→ **Task item**: Transcribe the listing exactly as written. Leave the images out.
┌────────
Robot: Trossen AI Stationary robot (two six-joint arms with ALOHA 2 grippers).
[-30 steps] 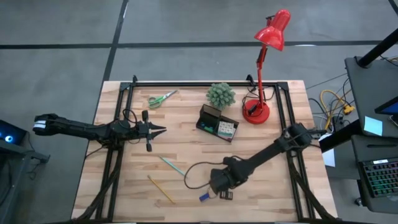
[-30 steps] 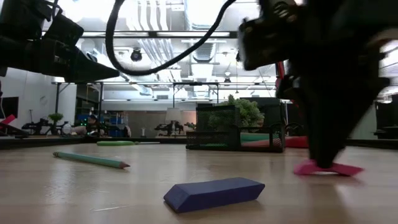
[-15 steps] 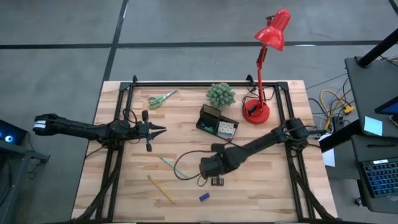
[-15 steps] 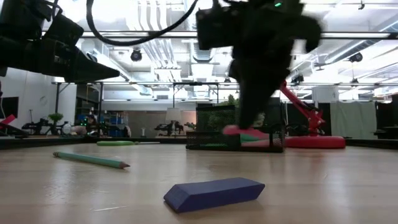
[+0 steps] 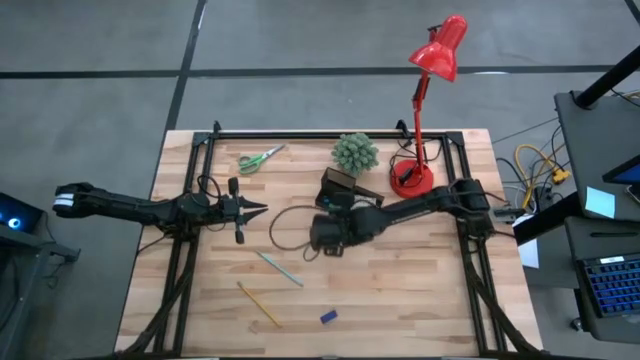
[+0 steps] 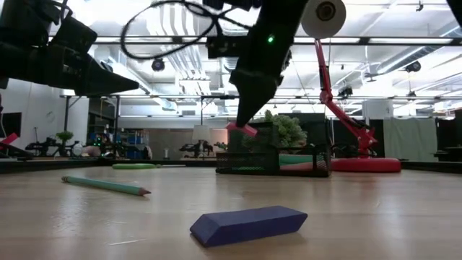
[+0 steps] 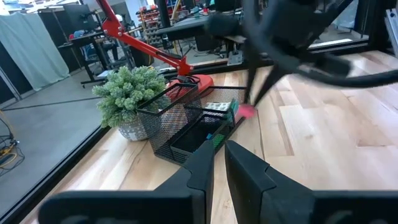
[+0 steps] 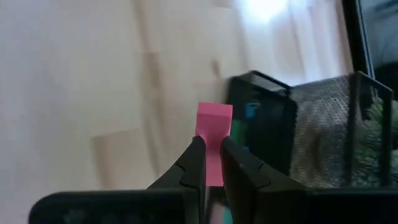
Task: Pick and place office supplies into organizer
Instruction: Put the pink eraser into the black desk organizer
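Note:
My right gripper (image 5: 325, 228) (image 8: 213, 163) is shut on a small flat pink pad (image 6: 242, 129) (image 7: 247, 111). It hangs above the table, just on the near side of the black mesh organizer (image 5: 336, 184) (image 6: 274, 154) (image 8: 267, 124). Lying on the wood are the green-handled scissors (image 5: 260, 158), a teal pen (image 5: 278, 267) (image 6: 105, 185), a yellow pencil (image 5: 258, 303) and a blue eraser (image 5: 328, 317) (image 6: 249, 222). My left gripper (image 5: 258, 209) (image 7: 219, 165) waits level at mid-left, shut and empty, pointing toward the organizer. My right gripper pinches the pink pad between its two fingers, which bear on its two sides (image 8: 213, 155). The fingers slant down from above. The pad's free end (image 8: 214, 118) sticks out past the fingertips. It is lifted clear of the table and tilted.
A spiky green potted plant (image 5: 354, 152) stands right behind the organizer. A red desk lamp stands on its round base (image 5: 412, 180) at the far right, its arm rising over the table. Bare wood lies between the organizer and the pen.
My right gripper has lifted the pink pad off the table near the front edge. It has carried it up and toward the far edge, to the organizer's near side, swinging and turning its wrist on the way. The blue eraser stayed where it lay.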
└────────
→ **Answer below**:
Robot: Trossen AI Stationary robot (two six-joint arms with ALOHA 2 grippers).
[-30 steps] 
[-30 steps] 
[-15 steps] 
[-15 steps] 
[+0 steps] 
[+0 steps] 
[+0 steps] 
[+0 steps] 
Task: Pick and place office supplies into organizer
Instruction: Put the pink eraser into the black desk organizer
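Note:
My right gripper (image 5: 325, 228) (image 8: 213, 163) is shut on a small flat pink pad (image 6: 242, 129) (image 7: 247, 111). It hangs above the table, just on the near side of the black mesh organizer (image 5: 336, 184) (image 6: 274, 154) (image 8: 267, 124). Lying on the wood are the green-handled scissors (image 5: 260, 158), a teal pen (image 5: 278, 267) (image 6: 105, 185), a yellow pencil (image 5: 258, 303) and a blue eraser (image 5: 328, 317) (image 6: 249, 222). My left gripper (image 5: 258, 209) (image 7: 219, 165) waits level at mid-left, shut and empty, pointing toward the organizer. My right gripper pinches the pink pad between its two fingers, which bear on its two sides (image 8: 213, 155). The fingers slant down from above. The pad's free end (image 8: 214, 118) sticks out past the fingertips. It is lifted clear of the table and tilted.
A spiky green potted plant (image 5: 354, 152) stands right behind the organizer. A red desk lamp stands on its round base (image 5: 412, 180) at the far right, its arm rising over the table. Bare wood lies between the organizer and the pen.
My right gripper has lifted the pink pad off the table near the front edge. It has carried it up and toward the far edge, to the organizer's near side, swinging and turning its wrist on the way. The blue eraser stayed where it lay.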

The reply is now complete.